WORK REQUIRED
Look through the records below, and copy out every line that holds the string "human".

DATA SHOWN
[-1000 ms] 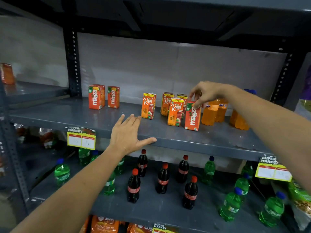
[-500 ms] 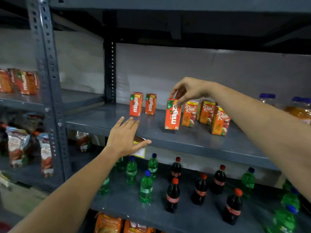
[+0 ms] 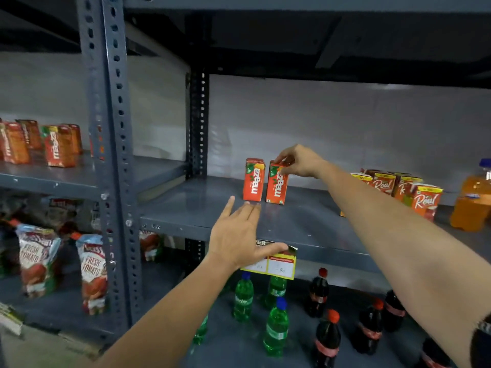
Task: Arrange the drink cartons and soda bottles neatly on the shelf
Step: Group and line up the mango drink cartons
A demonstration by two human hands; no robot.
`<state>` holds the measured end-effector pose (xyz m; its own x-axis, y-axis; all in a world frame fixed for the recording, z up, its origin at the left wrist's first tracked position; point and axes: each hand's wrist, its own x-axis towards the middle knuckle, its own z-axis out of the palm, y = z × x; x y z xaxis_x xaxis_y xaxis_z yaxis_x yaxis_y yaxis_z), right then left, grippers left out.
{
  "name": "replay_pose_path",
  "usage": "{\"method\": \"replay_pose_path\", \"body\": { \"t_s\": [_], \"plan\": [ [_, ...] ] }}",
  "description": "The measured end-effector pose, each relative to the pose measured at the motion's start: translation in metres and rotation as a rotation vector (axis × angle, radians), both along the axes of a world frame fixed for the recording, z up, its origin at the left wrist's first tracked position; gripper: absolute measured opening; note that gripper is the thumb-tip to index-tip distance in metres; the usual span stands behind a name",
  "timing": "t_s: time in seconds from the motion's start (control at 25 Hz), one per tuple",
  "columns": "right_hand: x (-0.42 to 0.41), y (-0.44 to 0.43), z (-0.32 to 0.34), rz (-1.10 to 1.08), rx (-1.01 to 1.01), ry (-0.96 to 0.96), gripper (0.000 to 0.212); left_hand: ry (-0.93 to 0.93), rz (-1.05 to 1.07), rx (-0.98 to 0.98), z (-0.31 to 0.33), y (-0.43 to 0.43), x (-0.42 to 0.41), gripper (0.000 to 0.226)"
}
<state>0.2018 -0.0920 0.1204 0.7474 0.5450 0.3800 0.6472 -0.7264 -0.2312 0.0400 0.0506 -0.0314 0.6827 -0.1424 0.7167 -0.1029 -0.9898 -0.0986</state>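
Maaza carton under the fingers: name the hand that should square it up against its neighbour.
Right. The right hand already pinches the top of that Maaza carton, while the left hand lies flat and open on the shelf edge.

Single head view, facing forward and slightly down, near grey shelf [image 3: 292,221]

Your left hand [image 3: 240,236] covers left part of yellow-bordered paper price tag [image 3: 279,266]; tag writing too faint to read. Your right forearm hides front of yellow-topped Real juice carton [image 3: 357,177]. Orange plastic soda bottle [image 3: 473,200] cut by right edge. Red Maaza cartons [image 3: 57,146] far left blurred.
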Motion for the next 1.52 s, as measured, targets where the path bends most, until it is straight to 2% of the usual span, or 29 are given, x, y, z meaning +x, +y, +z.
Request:
{"method": "replay_pose_path", "body": {
  "t_s": [0.08, 0.12, 0.16, 0.28, 0.32, 0.4, 0.52, 0.6, 0.76, 1.04, 1.36, 1.52],
  "plan": [
    [0.003, 0.001, -0.007, -0.012, 0.090, 0.054, 0.034, -0.003, -0.057, -0.051, 0.002, -0.003, -0.001, 0.107],
    [0.003, 0.000, -0.014, -0.015, 0.177, 0.078, 0.036, -0.009, -0.122, -0.138, 0.005, -0.003, 0.000, 0.102],
    [0.002, 0.000, -0.023, -0.018, 0.307, 0.092, 0.040, -0.001, -0.209, -0.300, 0.011, -0.001, 0.001, 0.096],
    [-0.004, 0.004, -0.058, -0.068, 0.844, 0.103, 0.054, -0.006, -0.446, -0.968, 0.040, 0.027, 0.026, 0.070],
    [-0.006, 0.007, -0.066, -0.102, 0.979, 0.132, 0.057, -0.037, -0.415, -1.112, 0.049, 0.040, 0.039, 0.062],
    [-0.003, 0.014, -0.072, -0.184, 1.112, 0.216, 0.058, -0.017, -0.266, -1.217, 0.059, 0.058, 0.067, 0.058],
    [0.001, 0.015, -0.078, -0.296, 1.090, 0.369, 0.055, 0.197, -0.214, -1.106, 0.060, 0.058, 0.100, 0.066],
    [0.004, 0.014, -0.082, -0.313, 0.993, 0.399, 0.050, 0.259, -0.242, -1.051, 0.060, 0.055, 0.112, 0.062],
    [0.005, 0.019, -0.084, -0.304, 0.794, 0.358, 0.049, 0.267, -0.255, -1.013, 0.061, 0.057, 0.122, 0.050],
    [0.002, 0.010, -0.086, -0.224, 0.786, 0.377, 0.042, 0.304, -0.323, -1.093, 0.061, 0.065, 0.126, 0.042],
    [-0.001, 0.010, -0.089, -0.209, 0.720, 0.330, 0.049, 0.313, -0.354, -1.094, 0.060, 0.066, 0.126, 0.043],
    [0.001, 0.011, -0.092, -0.215, 0.697, 0.281, 0.052, 0.287, -0.288, -1.064, 0.058, 0.065, 0.126, 0.045]
  ]
}}
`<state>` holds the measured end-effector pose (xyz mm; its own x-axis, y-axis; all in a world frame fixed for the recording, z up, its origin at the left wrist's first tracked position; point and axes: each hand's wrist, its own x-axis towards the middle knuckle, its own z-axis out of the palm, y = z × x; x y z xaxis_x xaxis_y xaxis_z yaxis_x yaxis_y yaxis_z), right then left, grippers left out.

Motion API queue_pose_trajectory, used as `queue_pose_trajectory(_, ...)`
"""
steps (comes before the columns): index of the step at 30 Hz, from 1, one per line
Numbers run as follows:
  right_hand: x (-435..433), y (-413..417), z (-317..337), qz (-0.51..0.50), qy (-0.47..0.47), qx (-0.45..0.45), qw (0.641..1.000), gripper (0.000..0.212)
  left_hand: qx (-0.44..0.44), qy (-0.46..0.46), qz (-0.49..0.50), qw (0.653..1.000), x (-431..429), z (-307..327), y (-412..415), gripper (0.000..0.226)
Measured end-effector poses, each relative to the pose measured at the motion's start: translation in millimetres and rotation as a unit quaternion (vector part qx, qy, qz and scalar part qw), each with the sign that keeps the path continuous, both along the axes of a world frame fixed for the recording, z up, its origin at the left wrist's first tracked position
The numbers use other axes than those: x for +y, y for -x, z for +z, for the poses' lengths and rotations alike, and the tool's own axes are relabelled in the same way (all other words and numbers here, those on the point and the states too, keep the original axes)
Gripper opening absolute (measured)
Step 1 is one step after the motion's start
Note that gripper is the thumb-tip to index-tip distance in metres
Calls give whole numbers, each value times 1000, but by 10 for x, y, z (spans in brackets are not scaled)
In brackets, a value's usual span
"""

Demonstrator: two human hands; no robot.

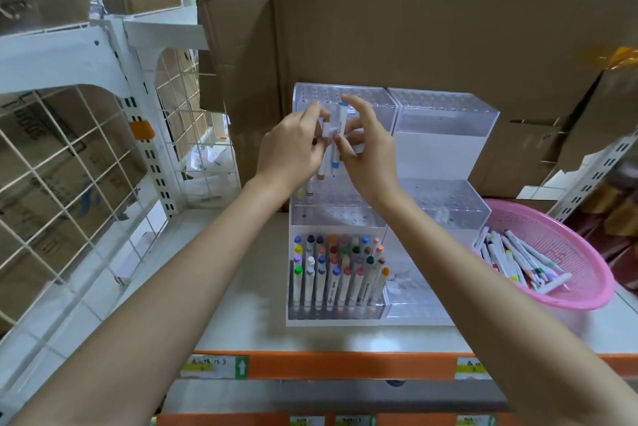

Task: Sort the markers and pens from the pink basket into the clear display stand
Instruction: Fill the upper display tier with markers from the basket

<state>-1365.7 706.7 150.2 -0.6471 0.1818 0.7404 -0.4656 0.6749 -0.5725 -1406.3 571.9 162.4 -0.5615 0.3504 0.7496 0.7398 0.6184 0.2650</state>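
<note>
Both hands are raised in front of the upper left tier of the clear display stand (445, 121), close together and nearly touching. Left hand (293, 146): fingers curled, thumb and fingertips pinching a few white markers (322, 168); their lower ends stick out below the hand, one with a brownish tip. Exact count of these markers cannot be told, as the fingers cover them. Right hand (367, 149): thumb and middle fingers closed on a blue-capped marker (341, 125), held roughly upright with one blue end at the top and another at the bottom; the index finger is lifted and stretched above it. The held markers hang over the middle tier, not inserted in any hole that can be seen. The stand has two columns of stepped tiers with perforated tops. The front tier of the left column is packed with standing markers (340, 273), caps up in many colours; the left upper and middle tiers look mostly unfilled, and the right column holds little that can be made out. The pink basket (587, 273) sits just beside the stand on its right, with a heap of loose markers (518, 260) lying in it. Stand and basket rest on a white shelf (241, 322) with an orange front edge (345, 365) that carries paper labels (214, 366). Cardboard boxes (431, 39) stand behind the display stand. A white wire grid rack (69, 177) is at the left.
</note>
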Motion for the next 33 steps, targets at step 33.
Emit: queue_pose_trajectory(33,-19,-15,-40,-1,-1,-10,1000,50,47,85,-16,995,-85,-99,-2,23)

REPLY
A demonstration by two human hands; no robot.
Demonstrator: two human hands; no robot.

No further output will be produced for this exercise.